Arizona releases audit results, as state Senate President says statutes ' were broken'

Roughly half of the flagged votes fell into the category of "Mail-in Votes without Ballots Received.”

Published: September 24, 2021 4:09pm

Updated: September 24, 2021 6:27pm

The Republican-controlled Arizona state Senate on Friday released the findings of its months-long, much anticipated audit of the 2020 election results in all-important Maricopa County — with state Senate President Karen Fann expressly challenging selective leaks and premature analysis that ignores findings of "statutes that were broken" in the conduct of the election.

Fann championed the audit effort while also placing blame for the delays and incompleteness of the review at the feet of county officials who she said failed to "cooperate."

"I'm very disappointed to see that Maricopa County refused to cooperate with us," Fann said in the state's legislative chambers before audit experts dove into the finding. "Not only did they not cooperate with us, they even went so far as to sue us.

"What you have not seen and not heard is about the statutes that were broken, how chain of custody was not followed, how we had a number of issues, which is why people questioned the ballots and the election. So I ask that you please keep an open mind, I ask that you please listen to this, because the reality of this is that this is all about making sure your vote counts." 

Some of the anticipation about the findings had waned by the time they were revealed — after a draft report of the audit was published in the early morning hours. 

The draft report concluded Democrat Joe Biden received more votes for president than incumbent Republican Trump but flagged as many as 44,000 votes as "critical."

Roughly half of the flagged votes fell into the category of "Mail-in Votes without Ballots Received.”

Randy Pullen, a spokesman for the election review, soon after the draft release confirmed its validity, telling news outlets, "It’s not the final report, but it's close."

Fann at the official release also said Maricopa, the state's largest county, tried to sue the GOP-led Senate, which ordered the audit, because the county "said we had no right in auditing. Well, they're wrong. We have that right." 

She also confirmed the report will be sent to the state attorney general to investigate "anomalies" found in the audit.

Joining Fann at the introduction was Senate Judiciary Chairman Warren Petersen, who hailed the audit report, led by contractors Cyber Ninjas, as unprecedented, rigorous and detail-oriented but also incomplete due to what he and Fann called the county's failure to "cooperate." 

"This is the first time in the history of country that an audit of this scale and magnitude has ever been conducted," he said. "It's unfortunate that it is an incomplete audit due to the lack of cooperation and obstruction from the county.
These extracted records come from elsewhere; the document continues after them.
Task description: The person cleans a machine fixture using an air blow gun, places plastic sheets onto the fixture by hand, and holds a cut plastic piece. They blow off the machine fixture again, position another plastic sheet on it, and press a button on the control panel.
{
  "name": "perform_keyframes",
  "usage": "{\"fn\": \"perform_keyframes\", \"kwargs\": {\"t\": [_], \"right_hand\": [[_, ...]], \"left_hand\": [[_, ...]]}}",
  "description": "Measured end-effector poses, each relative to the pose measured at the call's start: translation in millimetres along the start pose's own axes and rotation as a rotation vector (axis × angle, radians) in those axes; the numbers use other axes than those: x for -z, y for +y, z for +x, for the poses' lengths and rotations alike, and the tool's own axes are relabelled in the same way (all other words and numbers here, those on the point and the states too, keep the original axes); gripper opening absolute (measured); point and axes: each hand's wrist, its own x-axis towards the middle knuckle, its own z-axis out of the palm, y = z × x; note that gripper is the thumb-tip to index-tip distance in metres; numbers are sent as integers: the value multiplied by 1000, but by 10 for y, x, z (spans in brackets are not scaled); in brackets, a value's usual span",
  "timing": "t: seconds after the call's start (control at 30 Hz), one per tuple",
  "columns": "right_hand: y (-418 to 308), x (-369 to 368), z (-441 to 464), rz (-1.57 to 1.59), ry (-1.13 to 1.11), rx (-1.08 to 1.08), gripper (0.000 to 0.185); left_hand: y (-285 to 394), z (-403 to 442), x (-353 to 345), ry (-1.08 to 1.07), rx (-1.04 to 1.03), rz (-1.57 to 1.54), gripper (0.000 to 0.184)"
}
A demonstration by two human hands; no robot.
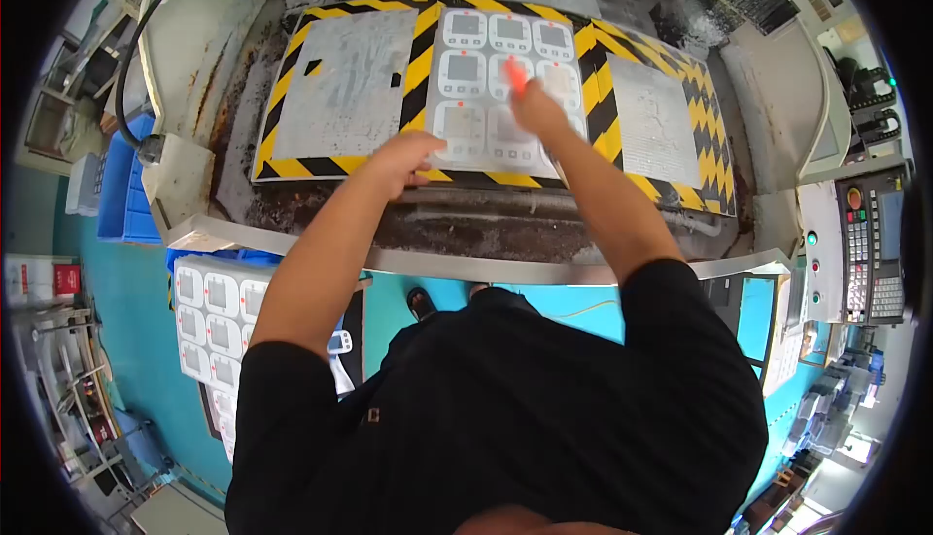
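Note:
A pale sheet of white panels (463,69) with grey windows and small red dots lies on the machine bed, framed by yellow-and-black striped tape (416,78). My left hand (403,161) is at the sheet's lower left corner, its fingers bent at the edge; whether it grips the sheet cannot be made out. Over the right part of the sheet, my right hand (536,109) is closed on a blurred red-orange object (515,73), whose tip points away from me.
More white panels (222,294) are stacked at the lower left, beside a blue bin (126,190). The machine's metal front edge (466,265) runs between my body and the bed. A control panel (870,243) stands at the right. A hose (131,69) hangs at the left.

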Motion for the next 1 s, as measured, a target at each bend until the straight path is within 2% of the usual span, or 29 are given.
{"fn": "perform_keyframes", "kwargs": {"t": [0.03, 0.1, 0.23, 0.3, 0.33, 0.4, 0.47, 0.53, 0.63, 0.73, 0.77, 0.87, 0.9, 0.93, 0.97, 1.0], "right_hand": [[-193, 346, 7, 118, -110, -172, 43], [-366, 432, -49, -87, -175, 157, 40], [382, 724, 302, -53, -39, -180, 40], [757, 1069, 45, -90, -98, -203, 41], [910, 1119, -181, -169, -57, -151, 36], [872, 1380, -888, -236, -130, -40, 34], [895, 1470, -1591, -304, -43, 280, 31], [860, 1588, -2058, -308, -80, 383, 31], [1008, 1747, -2148, -323, -256, 171, 37], [1170, 1941, -1605, -210, -249, -129, 40], [1210, 1956, -1415, -114, -196, -140, 40], [1335, 1809, -828, -116, -51, -108, 42], [1377, 1710, -632, -139, -23, -79, 42], [1329, 1694, -521, -94, -52, -42, 43], [1239, 1656, -404, -43, -94, 17, 45], [1203, 1583, -273, 37, -132, 56, 48]], "left_hand": [[-74, 268, 26, 54, 80, 25, 45], [23, 490, 48, 167, 140, 76, 44], [-66, 633, 7, 262, 150, 183, 43], [-45, 611, -18, 269, 151, 220, 41], [-56, 618, -52, 317, 120, 252, 37], [4, 620, -99, 284, 139, 263, 35], [22, 588, -114, 274, 131, 237, 29], [-24, 663, -44, 268, 149, 167, 26], [-79, 729, 18, 296, 158, 109, 22], [-161, 814, 88, 293, 134, 101, 21], [-111, 728, 8, 311, 113, 102, 20], [-114, 768, -57, 278, 26, 276, 15], [-36, 687, -141, 230, -90, 348, 11], [-242, 1020, -44, 140, -182, 198, 20], [-35, 645, -229, 44, -251, 38, 29], [-338, 1112, 9, 16, -264, 0, 32]]}}
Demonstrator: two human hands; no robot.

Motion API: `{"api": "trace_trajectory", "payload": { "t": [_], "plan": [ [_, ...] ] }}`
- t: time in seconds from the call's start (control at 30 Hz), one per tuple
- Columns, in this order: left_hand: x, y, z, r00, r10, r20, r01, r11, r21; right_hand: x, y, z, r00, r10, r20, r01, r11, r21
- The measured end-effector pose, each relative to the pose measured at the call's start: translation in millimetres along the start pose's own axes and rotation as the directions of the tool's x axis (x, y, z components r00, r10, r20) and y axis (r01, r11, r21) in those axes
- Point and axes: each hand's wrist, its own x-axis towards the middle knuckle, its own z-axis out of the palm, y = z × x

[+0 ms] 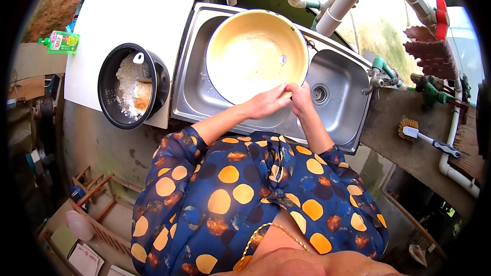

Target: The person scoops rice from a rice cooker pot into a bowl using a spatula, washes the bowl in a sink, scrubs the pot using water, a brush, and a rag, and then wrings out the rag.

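Note:
Both my hands meet at the lower right rim of a large cream basin [245,46], which rests over the left bowl of the steel sink [340,102]. My left hand [268,101] has its fingers closed near the rim, beside the other hand. My right hand [301,98] is closed too, with its thumb up. A small pale yellowish thing shows between the hands; what it is I cannot make out. To the left, a black pot [162,79] with white rice and a pale utensil [139,59] in it stands on the white counter.
A green soap bottle [64,42] lies at the counter's left edge. Taps [377,79] and pipes [348,2] rise behind and right of the sink. A scrub brush [409,131] lies on the right ledge. A wooden rack is at the lower left.

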Motion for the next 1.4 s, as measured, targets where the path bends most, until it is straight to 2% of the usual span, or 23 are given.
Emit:
{"api": "trace_trajectory", "payload": {
  "t": [0.03, 0.07, 0.13, 0.17, 0.23, 0.33, 0.37, 0.43, 0.47, 0.5, 0.57, 0.67, 0.7, 0.8, 0.87, 0.97, 1.0, 1.03, 1.1, 1.23, 1.27, 1.4],
  "plan": [
    [1, 10, 1, 0.995, 0.001, 0.102, -0.003, 1.000, 0.013, -1, -2, 1, 1.000, -0.010, -0.014, 0.010, 1.000, 0.024],
    [-2, 3, 2, 0.995, 0.005, 0.096, -0.006, 1.000, 0.009, -2, -5, 1, 0.999, -0.016, -0.027, 0.018, 0.999, 0.045],
    [-20, -19, 0, 0.989, 0.067, 0.129, -0.112, 0.916, 0.384, -10, -18, 2, 1.000, 0.001, -0.023, -0.001, 1.000, 0.014],
    [-29, -28, -9, 0.990, 0.067, 0.124, -0.110, 0.918, 0.380, -12, -23, 1, 1.000, 0.016, -0.019, -0.016, 1.000, -0.007],
    [-38, -38, -35, 0.962, -0.059, 0.265, -0.119, 0.784, 0.609, -11, -18, -1, 0.999, -0.009, -0.044, 0.008, 1.000, -0.027],
    [-37, -48, -43, 0.979, -0.085, 0.187, -0.060, 0.754, 0.654, -7, -19, -2, 0.998, 0.045, -0.047, -0.050, 0.992, -0.112],
    [-37, -51, -45, 0.978, -0.092, 0.187, -0.053, 0.759, 0.649, -7, -21, -2, 0.999, 0.031, -0.045, -0.035, 0.994, -0.106],
    [-35, -49, -49, 0.995, -0.087, 0.040, 0.050, 0.830, 0.556, -11, -24, -3, 0.998, 0.022, -0.053, -0.027, 0.995, -0.092],
    [-36, -50, -38, 0.991, -0.034, -0.129, 0.082, 0.918, 0.388, -12, -25, -3, 0.998, 0.014, -0.060, -0.019, 0.995, -0.093],
    [-35, -36, -33, 0.985, -0.108, -0.132, 0.130, 0.976, 0.174, -12, -26, -4, 0.998, 0.007, -0.064, -0.013, 0.995, -0.096],
    [-34, -18, -21, 0.991, -0.120, -0.050, 0.125, 0.987, 0.098, -11, -25, -5, 0.999, -0.008, -0.054, 0.003, 0.996, -0.086],
    [-36, -30, -17, 0.986, -0.120, -0.117, 0.126, 0.991, 0.042, -12, -27, -4, 0.999, -0.016, -0.042, 0.012, 0.996, -0.089],
    [-38, -30, -22, 0.988, -0.124, -0.094, 0.126, 0.992, 0.017, -12, -27, -6, 0.999, 0.008, -0.032, -0.010, 0.998, -0.065],
    [-42, -34, -33, 0.986, -0.137, -0.094, 0.142, 0.989, 0.045, -15, -25, -6, 0.999, 0.031, -0.018, -0.032, 0.999, -0.041],
    [-43, -43, -43, 0.996, -0.074, -0.054, 0.087, 0.946, 0.311, -12, -25, -6, 1.000, 0.021, -0.017, -0.022, 0.999, -0.042],
    [-45, -42, -43, 0.988, -0.148, -0.050, 0.157, 0.937, 0.313, -13, -20, -12, 0.999, 0.046, 0.018, -0.043, 0.989, -0.144],
    [-46, -35, -40, 0.988, -0.156, -0.015, 0.155, 0.959, 0.235, -11, -18, -9, 0.999, 0.036, 0.003, -0.035, 0.995, -0.089],
    [-47, -28, -38, 0.987, -0.161, -0.015, 0.160, 0.959, 0.236, -11, -17, -7, 1.000, 0.028, -0.015, -0.028, 0.999, -0.031],
    [-48, -17, -32, 0.982, -0.188, 0.017, 0.187, 0.981, 0.047, -11, -15, -8, 1.000, 0.026, -0.007, -0.026, 0.999, -0.044],
    [-54, -28, -42, 0.963, -0.262, 0.058, 0.252, 0.958, 0.136, -11, -13, -7, 0.999, 0.038, 0.001, -0.038, 0.997, -0.065],
    [-55, -27, -43, 0.941, -0.332, 0.063, 0.324, 0.940, 0.106, -12, -14, -6, 0.999, 0.042, 0.003, -0.042, 0.997, -0.065],
    [-59, -17, -44, 0.960, -0.271, 0.077, 0.268, 0.962, 0.041, -14, -21, 0, 0.998, 0.056, 0.000, -0.056, 0.998, -0.008]
  ]
}}
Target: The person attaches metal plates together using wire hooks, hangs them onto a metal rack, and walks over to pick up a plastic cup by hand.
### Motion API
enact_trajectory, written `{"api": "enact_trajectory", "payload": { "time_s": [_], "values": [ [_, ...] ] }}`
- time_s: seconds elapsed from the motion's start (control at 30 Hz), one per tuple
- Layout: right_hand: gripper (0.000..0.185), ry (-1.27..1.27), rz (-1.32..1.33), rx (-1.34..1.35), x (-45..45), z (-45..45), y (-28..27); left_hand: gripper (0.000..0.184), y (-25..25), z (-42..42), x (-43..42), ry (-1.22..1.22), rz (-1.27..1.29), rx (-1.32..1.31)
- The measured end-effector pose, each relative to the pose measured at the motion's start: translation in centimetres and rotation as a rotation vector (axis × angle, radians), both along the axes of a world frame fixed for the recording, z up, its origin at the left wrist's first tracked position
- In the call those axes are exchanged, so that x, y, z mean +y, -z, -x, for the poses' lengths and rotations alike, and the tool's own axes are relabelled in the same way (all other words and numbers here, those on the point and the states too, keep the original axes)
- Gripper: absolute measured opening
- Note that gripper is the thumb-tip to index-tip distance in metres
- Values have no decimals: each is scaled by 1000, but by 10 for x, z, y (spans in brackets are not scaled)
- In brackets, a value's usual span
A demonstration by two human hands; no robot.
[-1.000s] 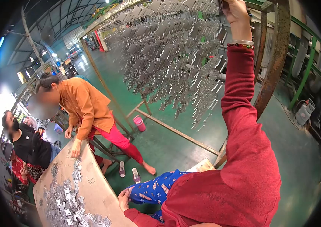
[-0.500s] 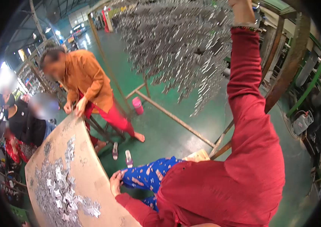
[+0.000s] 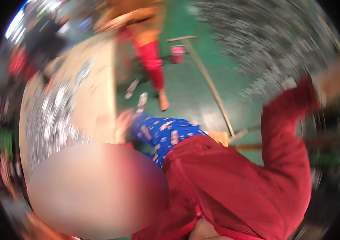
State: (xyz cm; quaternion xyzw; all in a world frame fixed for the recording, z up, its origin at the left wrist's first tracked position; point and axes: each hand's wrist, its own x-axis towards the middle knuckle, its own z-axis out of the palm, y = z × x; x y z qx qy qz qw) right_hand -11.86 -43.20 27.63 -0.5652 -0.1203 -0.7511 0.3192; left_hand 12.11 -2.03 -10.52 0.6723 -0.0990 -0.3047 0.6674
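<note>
My left hand [image 3: 122, 125] is at the right edge of the table [image 3: 105, 88], beside my blue patterned trouser leg [image 3: 168, 130]. Motion smears its fingers, and I cannot make out anything in them. My right hand [image 3: 334, 80], at the end of a raised red sleeve, is at the far right, near a hanging mass of small grey metal pieces [image 3: 242, 36]. Blur hides its fingers, so whether it touches or holds a piece does not show. On the table lies a spread of small shiny metal pieces [image 3: 52, 116].
A person in orange and red [image 3: 152, 52] stands at the table's far end. A pink bucket [image 3: 177, 54] and a brown frame bar [image 3: 208, 80] are on the green floor, with sandals [image 3: 142, 102] nearby. A large blurred patch [image 3: 98, 192] covers the lower left.
My view has swung downward and blurred. My right arm has come down from straight overhead to a bent position at the right. My left hand remains by the table edge.
</note>
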Motion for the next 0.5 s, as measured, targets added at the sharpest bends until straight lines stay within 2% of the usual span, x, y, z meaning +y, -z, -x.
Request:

However, in spite of that, this is still the most complete audit that has ever been done." 

Petersen and Fann indicated that the door was being left open to take further investigatory action, before handing off to Dr. Shiva Ayyadurai, who spoke about the pattern recognition methodology used to determine the legitimacy of ballot signatures during the audit,

During his presentation, Ayyadurai said that 17,126 voters sent in duplicate ballots, 25% of which came in in the days following the Nov. 3 election.

Some of the initial findings of the report include the claim that over 3,400 more ballots were cast in the election than were recorded, 9,000 more mail-in ballots were received and recorded than the official number of ballots sent by Maricopa officials.

Hand count auditors identified multiple ballots that had been printed and duplicated more than once, which "would result in two votes being counted for" a single voter.

Doug Logan, the CEO of Cyber Ninjas, and his tech subcontractor Ben Cotton, as well as several Senate-appointed audit liaisons are also expected to discuss their findings. 

Biden won the state and its 11 electoral votes by just over 10,400 votes after securing Maricopa County, which Biden won by more than 45,000 votes.

The audit is not complete. The state Senate and Maricopa officials recently reached a settlement to allow former U.S. Rep. John Shadegg and a team of tech experts access to long-withheld internet routers and logs showing online activity related to election balloting.